_THE TASK_
Leave the pictures out and repeat the rest of the data below exactly.
*** Begin section ***
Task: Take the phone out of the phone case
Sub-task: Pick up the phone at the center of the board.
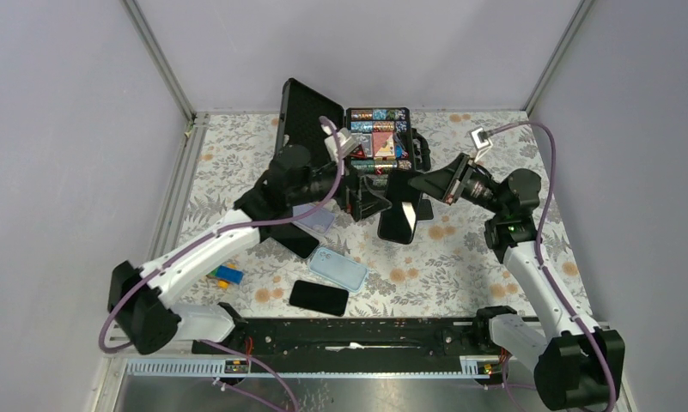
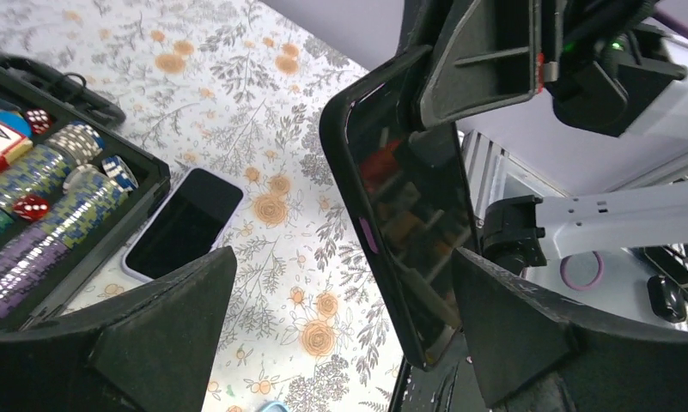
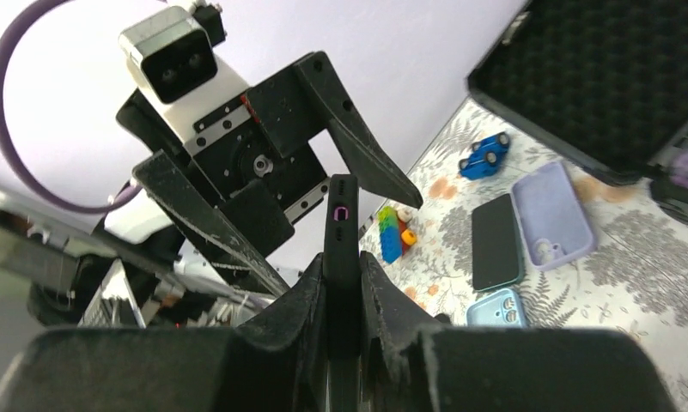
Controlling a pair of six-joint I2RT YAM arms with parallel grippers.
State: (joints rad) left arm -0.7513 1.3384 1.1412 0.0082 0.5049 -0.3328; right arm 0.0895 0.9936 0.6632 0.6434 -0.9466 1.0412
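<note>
Nearest the arm bases, a bare black slab phone [image 1: 319, 297] lies flat on the floral-patterned tabletop [image 1: 460, 257]. Just beyond it sits an empty pale blue phone case [image 1: 338, 268], with a small stack of coloured toy bricks [image 1: 227, 275] off to the left. A little farther on, a lilac soft case [image 3: 551, 215] lies beside a second black phone [image 3: 497, 240].

Above the middle of the table hangs the task's own thing, the black phone in its black rubbery case [image 2: 400, 223]. It is off the surface and tilted on edge. The right gripper [image 3: 342, 283] is clenched on its lower end, one finger pressed to each broad face. The left gripper [image 2: 342, 255] stands spread wide, with a finger on either side of the cased phone and neither touching it.

The case rim wraps the glass all round, and its purple side button [image 2: 368, 233] is in place, so the phone looks fully seated. Reflections on the screen make it hard to tell whether any corner has begun to lift.

By my reading, the cased phone has been picked up and presented. Bracing, peeling the case back and pulling the phone free are all left to do.

Farthest back, an open black box of poker chips and dice [image 1: 379, 137] stands against the wall.
</note>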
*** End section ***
_RESPONSE_
Task: Take the phone out of the phone case
Sub-task: Pick up the phone at the center of the board.
Controlling a pair of six-joint I2RT YAM arms with parallel grippers.
State: (joints rad) left arm -0.7513 1.3384 1.1412 0.0082 0.5049 -0.3328; right arm 0.0895 0.9936 0.6632 0.6434 -0.9466 1.0412
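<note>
Nearest the arm bases, a bare black slab phone [image 1: 319, 297] lies flat on the floral-patterned tabletop [image 1: 460, 257]. Just beyond it sits an empty pale blue phone case [image 1: 338, 268], with a small stack of coloured toy bricks [image 1: 227, 275] off to the left. A little farther on, a lilac soft case [image 3: 551, 215] lies beside a second black phone [image 3: 497, 240].

Above the middle of the table hangs the task's own thing, the black phone in its black rubbery case [image 2: 400, 223]. It is off the surface and tilted on edge. The right gripper [image 3: 342, 283] is clenched on its lower end, one finger pressed to each broad face. The left gripper [image 2: 342, 255] stands spread wide, with a finger on either side of the cased phone and neither touching it.

The case rim wraps the glass all round, and its purple side button [image 2: 368, 233] is in place, so the phone looks fully seated. Reflections on the screen make it hard to tell whether any corner has begun to lift.

By my reading, the cased phone has been picked up and presented. Bracing, peeling the case back and pulling the phone free are all left to do.

Farthest back, an open black box of poker chips and dice [image 1: 379, 137] stands against the wall.
</note>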

There's no more to the answer.